2010年4月18日日曜日



八郷では、たくさんの農家が、家を美しく保つことに、精力とお金を使っています。
大きな母屋と納屋、そして隠居(棟)や蔵、門などが、中庭を囲うように建っている家が、たくさんあるのです。美しく刈り込まれた生垣も見事ですが、漆喰壁に瓦を乗せた、築地塀も風情があります。
どんな大金持ちが住んでいるのかと思われるたたずまい、使用人が10人くらいいてもおかしくないほどの大きさ、りっぱさなのに、おじいちゃんとおばあちゃんが二人だけで暮らしていて、納屋の軒下で、せっせとネギの株分けをしたりしています。

中には、たいせつな田んぼを担保に、お金を借りてまで、四足門を造ったり、ブロック塀を築地塀になおしたりする人もいるそうです。
四足門というのは、太い4本柱に、大きな屋根を乗せた門のことで、威風堂々としています。このあたりの門は、伝統的に、屋根と柱はあっても扉がありませんから、建てても防犯上の意味はありません。精神的な結界以外、なんの機能もない門ですが、四足門は、長屋門より数段格上と考えられています。

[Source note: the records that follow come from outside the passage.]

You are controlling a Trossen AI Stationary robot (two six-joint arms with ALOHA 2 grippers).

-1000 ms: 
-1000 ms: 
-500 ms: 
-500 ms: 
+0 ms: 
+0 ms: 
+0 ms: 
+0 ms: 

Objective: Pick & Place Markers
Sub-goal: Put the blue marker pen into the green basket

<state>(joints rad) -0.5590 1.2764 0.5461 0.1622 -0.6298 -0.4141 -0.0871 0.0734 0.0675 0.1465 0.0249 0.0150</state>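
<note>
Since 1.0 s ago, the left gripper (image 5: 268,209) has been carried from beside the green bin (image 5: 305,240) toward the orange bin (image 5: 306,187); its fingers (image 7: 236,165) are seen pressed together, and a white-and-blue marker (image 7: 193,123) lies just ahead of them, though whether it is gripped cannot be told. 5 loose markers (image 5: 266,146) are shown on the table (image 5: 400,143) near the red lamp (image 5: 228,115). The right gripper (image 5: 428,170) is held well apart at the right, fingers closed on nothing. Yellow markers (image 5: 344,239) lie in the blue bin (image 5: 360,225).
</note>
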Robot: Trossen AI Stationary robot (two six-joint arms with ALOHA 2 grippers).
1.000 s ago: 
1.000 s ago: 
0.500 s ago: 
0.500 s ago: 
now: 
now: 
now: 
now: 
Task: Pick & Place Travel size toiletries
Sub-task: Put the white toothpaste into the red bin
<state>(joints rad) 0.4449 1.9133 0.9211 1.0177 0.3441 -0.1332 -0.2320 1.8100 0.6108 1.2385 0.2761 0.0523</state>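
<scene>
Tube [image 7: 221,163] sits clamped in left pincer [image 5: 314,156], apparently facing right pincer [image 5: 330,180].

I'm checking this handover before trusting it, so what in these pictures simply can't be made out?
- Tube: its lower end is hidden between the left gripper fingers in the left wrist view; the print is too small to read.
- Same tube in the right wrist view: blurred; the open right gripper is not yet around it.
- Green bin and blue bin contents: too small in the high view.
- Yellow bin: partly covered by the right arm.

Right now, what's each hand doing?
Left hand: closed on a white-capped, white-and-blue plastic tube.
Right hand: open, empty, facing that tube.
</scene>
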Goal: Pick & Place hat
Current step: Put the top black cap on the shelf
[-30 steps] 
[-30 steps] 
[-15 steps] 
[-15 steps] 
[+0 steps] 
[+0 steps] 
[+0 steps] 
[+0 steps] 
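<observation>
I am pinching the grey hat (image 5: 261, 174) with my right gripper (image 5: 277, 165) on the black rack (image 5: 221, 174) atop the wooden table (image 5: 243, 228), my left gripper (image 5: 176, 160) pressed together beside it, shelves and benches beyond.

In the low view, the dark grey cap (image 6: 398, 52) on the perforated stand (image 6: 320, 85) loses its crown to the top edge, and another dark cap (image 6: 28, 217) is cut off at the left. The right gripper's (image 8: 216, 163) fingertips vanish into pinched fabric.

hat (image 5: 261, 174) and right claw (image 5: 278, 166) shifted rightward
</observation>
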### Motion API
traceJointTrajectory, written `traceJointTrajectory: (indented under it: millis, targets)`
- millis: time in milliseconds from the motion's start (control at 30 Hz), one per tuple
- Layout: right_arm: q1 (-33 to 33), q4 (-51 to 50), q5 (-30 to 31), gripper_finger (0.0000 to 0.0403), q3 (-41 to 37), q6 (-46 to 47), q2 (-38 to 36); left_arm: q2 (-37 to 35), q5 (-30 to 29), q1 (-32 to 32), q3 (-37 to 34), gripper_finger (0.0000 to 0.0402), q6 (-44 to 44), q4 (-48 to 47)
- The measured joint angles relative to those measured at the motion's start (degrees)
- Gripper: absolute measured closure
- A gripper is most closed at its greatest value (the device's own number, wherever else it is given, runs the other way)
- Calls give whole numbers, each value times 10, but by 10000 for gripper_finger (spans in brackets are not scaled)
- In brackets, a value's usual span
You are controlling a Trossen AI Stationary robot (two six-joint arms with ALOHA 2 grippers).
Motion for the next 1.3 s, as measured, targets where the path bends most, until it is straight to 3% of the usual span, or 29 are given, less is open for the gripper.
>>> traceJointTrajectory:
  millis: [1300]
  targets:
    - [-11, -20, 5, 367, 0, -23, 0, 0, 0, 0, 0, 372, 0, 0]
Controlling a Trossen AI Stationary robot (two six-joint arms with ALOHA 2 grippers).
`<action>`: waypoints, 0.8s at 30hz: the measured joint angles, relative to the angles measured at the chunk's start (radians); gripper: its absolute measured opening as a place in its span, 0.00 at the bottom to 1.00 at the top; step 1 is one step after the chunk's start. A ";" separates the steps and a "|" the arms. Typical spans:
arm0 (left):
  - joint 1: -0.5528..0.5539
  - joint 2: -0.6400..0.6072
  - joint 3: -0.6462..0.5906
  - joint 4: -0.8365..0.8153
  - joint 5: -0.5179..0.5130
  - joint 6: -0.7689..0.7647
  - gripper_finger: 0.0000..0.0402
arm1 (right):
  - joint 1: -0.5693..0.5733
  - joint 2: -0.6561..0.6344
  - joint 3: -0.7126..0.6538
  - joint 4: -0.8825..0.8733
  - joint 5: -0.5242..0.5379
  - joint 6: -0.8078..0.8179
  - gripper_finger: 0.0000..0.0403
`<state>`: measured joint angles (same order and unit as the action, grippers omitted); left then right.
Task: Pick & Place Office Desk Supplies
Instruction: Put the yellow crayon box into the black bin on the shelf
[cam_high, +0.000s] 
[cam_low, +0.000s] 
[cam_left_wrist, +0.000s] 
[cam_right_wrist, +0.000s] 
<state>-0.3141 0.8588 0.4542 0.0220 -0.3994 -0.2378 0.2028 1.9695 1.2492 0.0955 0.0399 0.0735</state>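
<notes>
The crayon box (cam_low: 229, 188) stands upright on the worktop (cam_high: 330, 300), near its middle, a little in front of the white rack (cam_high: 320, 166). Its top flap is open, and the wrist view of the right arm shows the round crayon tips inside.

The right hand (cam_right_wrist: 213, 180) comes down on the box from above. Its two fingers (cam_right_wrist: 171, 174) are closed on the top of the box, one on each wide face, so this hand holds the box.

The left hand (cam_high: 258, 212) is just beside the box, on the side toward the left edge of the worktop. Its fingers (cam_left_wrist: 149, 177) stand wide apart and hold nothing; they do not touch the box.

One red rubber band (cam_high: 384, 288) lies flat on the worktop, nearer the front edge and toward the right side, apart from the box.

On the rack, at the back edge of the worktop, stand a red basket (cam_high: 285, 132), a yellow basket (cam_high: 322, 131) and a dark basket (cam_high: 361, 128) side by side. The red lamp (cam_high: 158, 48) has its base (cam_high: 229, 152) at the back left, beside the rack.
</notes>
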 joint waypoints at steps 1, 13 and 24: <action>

私と夫が好きなのは、蔵と呼ばれる、比較的小さな建物です。家と家が離れていて、あまり火事の心配がなかったのか、蔵は木造で、壁は漆喰や板でつくられています。形は切妻で、一方にだけ、下屋(げや)と呼ばれる片流れの屋根がついています。下屋の屋根は、長く伸ばして下で作業できるよう、少し勾配が本屋根よりゆるくなっています。
そのプロポーションの美しいこと。中でも、私たちがもっとも気に入っているのは、恵比寿大黒の鏝絵がある蔵です。




この家では、数年前に屋根瓦を葺き替え、壁を塗りなおしましたが、鏝絵のところは、昔のままに残してあります。




蔵の棟木は、切妻の両側に、壁を突き抜けて、出ています。あまり雨に濡れない位置なので、そのまま木口を見せているものが多いのですが、木口に漆喰を塗り、屋号などの模様をつけたものもあります。




これは、般若の鏝絵をほどこした棟木です。
般若は、妙にリアルな顔をしていて、見るたびに、「どうしてこんな飾りをつけているの。どうして?」と、つぶやかずにはいられません。
この数年、大きく育った生垣で般若が見えなかったのですが、久し振りにこの家の前を通ったら、生垣が切られて、また般若が、恐ろしい顔を見せていました。